Genereaux took over the Sunset in 2000, when he was still drinking. "I always joke that I don't really like music," he says. "I like the party. I was going out to see shows to get loaded and see people."

Eventually, the getting-loaded portion of that equation snowballed to the point where Genereaux, whose struggle with harder drugs didn't begin until well after college, sought treatment at a rehab center in Central Washington.

"I behaved in my 30s in ways that I'm far more embarrassed about than anything I did in college," Genereaux says, "because my addiction continued to progress to where I was behaving in some pretty sick ways. And that had nothing to do with my days in the fraternity. I've watched guys who are gutter-punk skateboarders behave just as bad or worse than any of the shit I saw go down in fraternities."

Genereaux's ex-Greek status puts him in the company of countless creative and literary stalwarts. Kurt Vonnegut was a frat boy. So were Jon Stewart, David Letterman, Larry David, Will Ferrell, Zach Braff, David Spade, Steven Spielberg, Harrison Ford, Ben Stein, Billy Crudup, David Schwimmer, Matthew McConaughey, Drew Carey, Jeremy Piven, Bob Woodward, P.J. O'Rourke, Dennis Miller, Brad Pitt, and Jim "Jesus" Caviezel (UW Sigma Chi, class of '90). Both Simon and Garfunkel were frat boys, as were R.E.M.'s Peter Buck and current alt-country darling Bobby Bare Jr., who was a Lambda Chi at the University of TennesseeKnoxville.

"Because my dad is famous," says Bare, whose papa is Nashville royalty, "I had the opportunity to go to one of the rich-boy fraternities—but I didn't want to." Instead he went to Lambda Chi Alpha, which he says "was the biggest fraternity on campus because they didn't really turn anybody away.
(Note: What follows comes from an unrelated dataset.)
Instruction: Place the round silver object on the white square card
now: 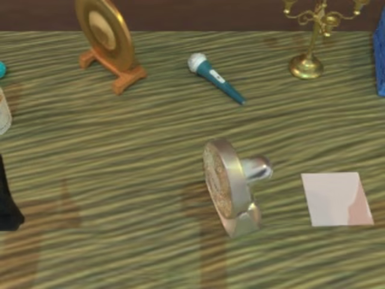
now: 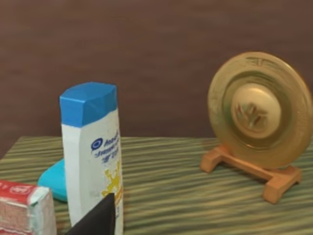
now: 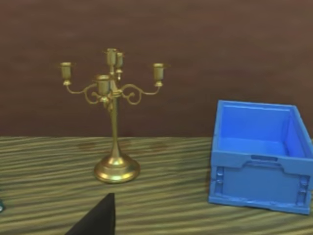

It was every yahoo. I hung out with lots of people from the most backwoods, out-of-the-way places that I would have never hung out with in other circumstances. I had a blast."

Yet Bare is quick to acknowledge that not all the stereotyping concerning frat boys is entirely baseless. "It's not that all people in fraternities were assholes," he says. "It's that all the assholes were in the fraternities."

Here in Seattle, the self-proclaimed capital of all things indie, the schism between creative types and supposed Greek conformists couldn't be more pronounced. "What do people think frat guys listen to?" asks Barsuk Records publicist Ever Kipp, before answering his own question. "Dave Matthews, John Mayer, and Jack Johnson: That's the antithesis of indie rock. The frat lifestyle wholeheartedly embraces the mainstream."

In college, Kipp was "sort of a weird goth dude" who did not belong to a fraternity. Yet there were moments of envy. "Sometimes I wished I could be at a party with 300 people, hitting on some hot blond girl," he admits.

This, of course, hints at a chink in the DIY community's anti-frat armor, which has been propped up in large part by broad pop culture stereotyping in movies like Animal House, Revenge of the Nerds, Van Wilder, and Accepted. "The whole point of those movies is that the outsiders are taking down the powers that be," says Van Riker, Kipp's colleague at Barsuk and a former Theta Chi at Syracuse University. "And Seattle is an outsider culture."

"Especially in this town," adds Kipp, "people in indie rock want you to think they sit around drinking pinot noir and talking about Chaucer." Some of the time they do, says Kipp. But more often, they act like frat boys. I ought to know: Like Genereaux, I'm an ex-Greek (Alpha Delta Phi, UW, class of '96), and have been privy to the behavioral patterns of both factions, which I've found to be more intertwined and similar than their perceived animosity toward one another might suggest.